The conviction that the natural world is obedient, adhering to laws, is a widespread assumption of modern science. But where did this idea originate and what beliefs does it imply? In this episode of the Sheldrake-Vernon Dialogues, Rupert Sheldrake and Mark Vernon discuss the impact on science of the Elizabethan lawyer, Francis Bacon. His New Instrument of Thought, or Novum Organum, put laws at the centre of science and was intended as an upgrade on assumptions developed by Aristotle. But does the existence of mind-like laws of nature, somehow acting on otherwise mindless matter, even make sense? What difference is made by insights subsequent to Baconian philosophy, such as the discovery of evolution or the sense that the natural world is not machine-like but behaves like an organism? Could the laws of nature be more like habits? And what about the existence of miracles, the purposes of organisms, and the extraordinary fecundity of creativity?

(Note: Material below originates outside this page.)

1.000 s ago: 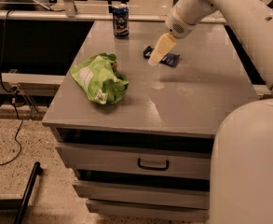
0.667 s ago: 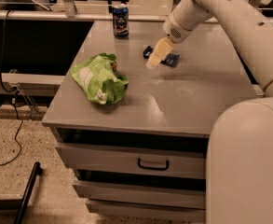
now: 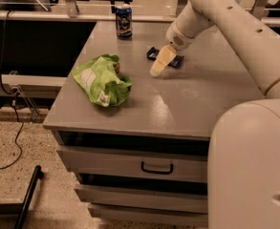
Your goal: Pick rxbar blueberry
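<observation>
The white robot arm (image 3: 235,27) reaches down from above and to the right of the green bag (image 3: 102,82). The grey table (image 3: 187,104) carries everything, and the crumpled green bag lies near its left edge. The hand (image 3: 156,67) hangs to the right of the green bag, tilted, its tip close to the tabletop; whether it is apart or together I cannot tell. A blue can (image 3: 123,20) stands upright behind the green bag. The rxbar blueberry (image 3: 152,53) lies flat to the right of the green bag, partly hidden behind the hand.
</observation>
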### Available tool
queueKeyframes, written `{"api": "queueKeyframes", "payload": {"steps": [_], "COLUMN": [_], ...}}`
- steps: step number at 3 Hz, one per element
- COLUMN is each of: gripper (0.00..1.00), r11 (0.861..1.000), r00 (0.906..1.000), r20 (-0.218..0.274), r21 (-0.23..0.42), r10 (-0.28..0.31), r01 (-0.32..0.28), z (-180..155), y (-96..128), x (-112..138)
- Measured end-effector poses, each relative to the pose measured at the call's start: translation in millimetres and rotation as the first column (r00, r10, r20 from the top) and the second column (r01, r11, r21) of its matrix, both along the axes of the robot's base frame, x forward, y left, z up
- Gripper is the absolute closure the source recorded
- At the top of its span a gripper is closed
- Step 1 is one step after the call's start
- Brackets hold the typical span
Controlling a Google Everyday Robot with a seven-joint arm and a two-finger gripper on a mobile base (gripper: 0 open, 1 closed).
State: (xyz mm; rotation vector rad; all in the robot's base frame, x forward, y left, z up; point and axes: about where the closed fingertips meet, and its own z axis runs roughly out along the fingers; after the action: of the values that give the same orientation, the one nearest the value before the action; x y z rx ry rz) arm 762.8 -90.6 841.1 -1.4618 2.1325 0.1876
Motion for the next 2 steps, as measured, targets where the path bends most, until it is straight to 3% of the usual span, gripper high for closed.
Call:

Dr Rupert Sheldrake, PhD, is a biologist and author best known for his hypothesis of morphic resonance. At Cambridge University, as a Fellow of Clare College, he was Director of Studies in biochemistry and cell biology. As the Rosenheim Research Fellow of the Royal Society, he carried out research on the development of plants and the ageing of cells, and together with Philip Rubery discovered the mechanism of polar auxin transport. In India, he was Principal Plant Physiologist at the International Crops Research Institute for the Semi-Arid Tropics, where he helped develop new cropping systems now widely used by farmers. He is the author of more than 100 papers in peer-reviewed journals and his research contributions have been widely recognized by the academic community, earning him a notable h-index for numerous citations. On ResearchGate his Research Interest Score puts him among the top 4% of scientists.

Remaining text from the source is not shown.